Housing issues expose a lot of sublimated assumptions about value: property values, aspirational values, social values, security values, and class values.
Whether or not we can articulate our feelings, housing issues reveal our beliefs about what value looks like. Since 1945, value looks like a private house on a private lot being served by public utilities somewhere in the suburbs. Oh yeah, and that white picket fence. That’s the mental picture—usually marketed as the American Dream.
Hard to believe now, but that wasn’t always the American Dream. The Dream was largely the creation of post-war federal government policy. Whether you think of Uncle Sam’s role in terms of investment or subsidy, highway extensions and sprawling utility lines weren’t going to happen on their own. For those of us who grew up with this model, it just seemed normal.
As a member of the DHTF, I have to bring something else to this discussion. We’re a faith community. What has faith got to say about value? Or about what I ought to value? Are my intuitive feelings about housing congruent with my values? What’s my faith responsibility when I recognize that potential changes in housing policy evoke feelings of fear or insecurity?

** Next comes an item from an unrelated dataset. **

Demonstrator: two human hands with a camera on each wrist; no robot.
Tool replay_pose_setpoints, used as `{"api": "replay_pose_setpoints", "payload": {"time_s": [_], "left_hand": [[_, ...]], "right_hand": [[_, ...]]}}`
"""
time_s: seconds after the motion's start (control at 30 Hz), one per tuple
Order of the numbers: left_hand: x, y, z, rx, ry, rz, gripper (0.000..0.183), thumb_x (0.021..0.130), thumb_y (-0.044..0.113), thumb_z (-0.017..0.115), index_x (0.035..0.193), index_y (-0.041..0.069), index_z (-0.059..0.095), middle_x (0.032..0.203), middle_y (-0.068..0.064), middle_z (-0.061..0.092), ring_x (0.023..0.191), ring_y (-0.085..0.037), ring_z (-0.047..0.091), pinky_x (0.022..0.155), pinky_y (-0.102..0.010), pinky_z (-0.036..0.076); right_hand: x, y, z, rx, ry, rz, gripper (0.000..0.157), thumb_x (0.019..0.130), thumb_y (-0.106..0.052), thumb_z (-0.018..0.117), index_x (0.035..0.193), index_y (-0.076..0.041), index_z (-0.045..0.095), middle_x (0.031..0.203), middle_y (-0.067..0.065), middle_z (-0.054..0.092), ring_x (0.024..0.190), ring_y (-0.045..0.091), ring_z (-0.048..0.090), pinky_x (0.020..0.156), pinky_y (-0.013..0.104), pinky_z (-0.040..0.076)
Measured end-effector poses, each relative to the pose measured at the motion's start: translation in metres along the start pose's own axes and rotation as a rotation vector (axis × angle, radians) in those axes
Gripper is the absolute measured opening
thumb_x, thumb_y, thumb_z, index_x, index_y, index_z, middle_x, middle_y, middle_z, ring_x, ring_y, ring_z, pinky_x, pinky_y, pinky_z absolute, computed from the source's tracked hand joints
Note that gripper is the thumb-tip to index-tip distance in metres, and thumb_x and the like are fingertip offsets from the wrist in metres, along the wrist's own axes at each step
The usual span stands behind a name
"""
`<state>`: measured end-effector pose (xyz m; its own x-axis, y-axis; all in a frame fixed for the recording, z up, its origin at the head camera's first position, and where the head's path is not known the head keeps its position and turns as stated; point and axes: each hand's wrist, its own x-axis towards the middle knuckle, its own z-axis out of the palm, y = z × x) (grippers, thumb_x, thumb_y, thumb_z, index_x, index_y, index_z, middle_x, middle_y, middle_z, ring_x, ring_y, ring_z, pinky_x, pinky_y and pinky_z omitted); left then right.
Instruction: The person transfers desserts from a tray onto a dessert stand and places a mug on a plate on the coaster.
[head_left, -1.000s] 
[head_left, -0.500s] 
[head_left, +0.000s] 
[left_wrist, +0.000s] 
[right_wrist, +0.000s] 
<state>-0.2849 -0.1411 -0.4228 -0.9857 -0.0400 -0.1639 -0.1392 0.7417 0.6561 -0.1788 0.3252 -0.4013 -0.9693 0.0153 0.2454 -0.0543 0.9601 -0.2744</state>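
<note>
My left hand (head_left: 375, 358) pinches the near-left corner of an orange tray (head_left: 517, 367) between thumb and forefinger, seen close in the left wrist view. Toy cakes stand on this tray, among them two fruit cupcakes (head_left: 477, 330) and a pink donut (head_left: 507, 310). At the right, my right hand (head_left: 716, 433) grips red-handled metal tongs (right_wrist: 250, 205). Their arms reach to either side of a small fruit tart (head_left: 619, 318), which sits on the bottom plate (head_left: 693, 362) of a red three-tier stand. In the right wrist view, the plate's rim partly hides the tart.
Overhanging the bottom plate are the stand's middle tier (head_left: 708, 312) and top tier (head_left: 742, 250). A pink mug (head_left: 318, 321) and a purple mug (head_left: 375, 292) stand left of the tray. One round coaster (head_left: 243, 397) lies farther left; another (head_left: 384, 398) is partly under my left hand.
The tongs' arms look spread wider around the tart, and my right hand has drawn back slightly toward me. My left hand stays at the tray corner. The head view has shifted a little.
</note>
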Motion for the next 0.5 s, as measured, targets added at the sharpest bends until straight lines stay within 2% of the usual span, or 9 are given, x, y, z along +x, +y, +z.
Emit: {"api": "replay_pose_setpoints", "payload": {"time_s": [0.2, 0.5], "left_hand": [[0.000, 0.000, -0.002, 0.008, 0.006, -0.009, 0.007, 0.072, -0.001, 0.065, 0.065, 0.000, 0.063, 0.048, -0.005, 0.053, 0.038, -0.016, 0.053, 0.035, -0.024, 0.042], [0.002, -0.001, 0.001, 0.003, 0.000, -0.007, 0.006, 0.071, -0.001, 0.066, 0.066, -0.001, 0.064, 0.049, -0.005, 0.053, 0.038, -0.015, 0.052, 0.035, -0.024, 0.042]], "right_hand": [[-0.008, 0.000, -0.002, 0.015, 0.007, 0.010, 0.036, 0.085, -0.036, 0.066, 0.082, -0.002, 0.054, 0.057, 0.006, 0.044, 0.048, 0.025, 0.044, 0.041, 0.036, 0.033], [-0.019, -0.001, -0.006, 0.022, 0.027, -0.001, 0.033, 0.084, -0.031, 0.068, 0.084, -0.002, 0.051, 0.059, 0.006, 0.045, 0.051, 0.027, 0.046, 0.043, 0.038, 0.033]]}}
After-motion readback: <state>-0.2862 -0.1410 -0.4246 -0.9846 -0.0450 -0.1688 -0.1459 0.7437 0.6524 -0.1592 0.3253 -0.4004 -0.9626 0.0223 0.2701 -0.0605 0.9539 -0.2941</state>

I’m all for good debate and creative thinking when it comes to housing policy. And I’m also for caution; you don’t throw everything out just because someone has a new idea. Somewhere in the tension between those polarities is a good, workable solution.
I’m willing to say, however, that nobody will find that good solution unless they first recognize where security lies; and it’s not in the house. People of faith know that security is based on God’s promise—I will never leave you or forsake you.
If you feel secure, it’s okay to muddle through different options. It’s okay to try something different. There are other models for housing and land use. We could change zoning rules and actually improve neighborhoods. Here’s an article that I came across online: “What We Can Learn from the Skinniest Home in London.” Check it out. It may help you expand your thoughts about how to use our urban spaces.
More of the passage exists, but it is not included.